By: Lauren Harrison, MS
Posted: Wednesday, October 27, 2021

Prolonged use of proton pump inhibitors (PPIs) in patients with metastatic renal cell carcinoma being treated with the kinase inhibitor pazopanib may be associated with a detrimental effect on progression-free survival. Marzia Del Re, PharmD, PhD, of the University Hospital of Pisa, Italy, presented these findings on behalf of her colleagues during the European Society for Medical Oncology (ESMO) Congress 2021  (Abstract 695P).

“It is recommended to prescribe PPIs with strict compliance with the registered indications and for short periods (usually not more than 2 weeks) or use alternative gastroprotective procedures,” concluded the authors.

This retrospective study enrolled 126 patients with metastatic renal cell carcinoma who were treated with pazopanib in the first-line setting.
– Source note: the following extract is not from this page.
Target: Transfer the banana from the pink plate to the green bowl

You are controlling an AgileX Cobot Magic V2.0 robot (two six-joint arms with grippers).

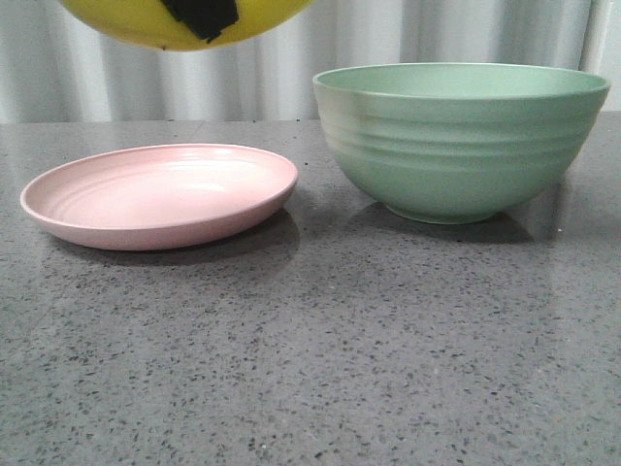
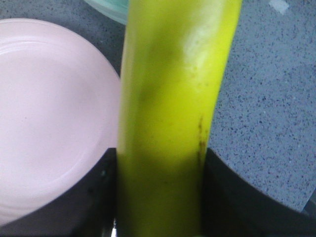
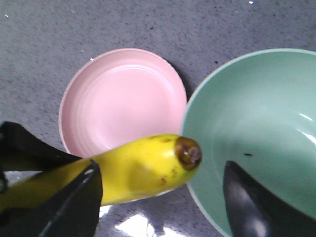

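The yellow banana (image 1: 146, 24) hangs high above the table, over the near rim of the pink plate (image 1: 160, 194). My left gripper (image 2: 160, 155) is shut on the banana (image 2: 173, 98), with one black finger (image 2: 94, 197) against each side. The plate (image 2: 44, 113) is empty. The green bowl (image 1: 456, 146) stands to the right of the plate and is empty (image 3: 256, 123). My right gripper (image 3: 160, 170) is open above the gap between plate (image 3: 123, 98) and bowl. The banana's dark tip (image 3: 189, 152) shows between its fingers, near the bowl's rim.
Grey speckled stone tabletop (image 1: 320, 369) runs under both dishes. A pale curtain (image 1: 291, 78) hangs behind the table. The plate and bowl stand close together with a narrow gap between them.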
A total of 59 patients received no PPIs during pazopanib therapy, whereas 67 patients received PPIs for at least two-thirds of their pazopanib therapy. The most commonly used PPIs were lansoprazole and pantoprazole.

Among the entire population, the median progression free survival was 12 months. The investigators found no apparent difference in the overall population in terms of progression-free survival among the group taking PPIs compared with the group not taking PPIs. Patients were then stratified based on median progression-free survival into short (n = 70) and long (n = 56) responders. For the long responders, the progression-free survival was 24.7 months in patients taking PPIs, compared with 45.5 months among those not taking PPIs (P = .03).

Multivariate analyses were performed to account for gender, age, nephrectomy, radiotherapy, number of metastatic sites, European Cooperative Oncology Group status, and International Metastatic Renal Cell Carcinoma Database Consortium Risk scores. The use of concomitant PPIs was confirmed as the sole independent risk factor for shorter progression-free survival (P = .04).

Disclosure: The study authors reported no conflicts of interest.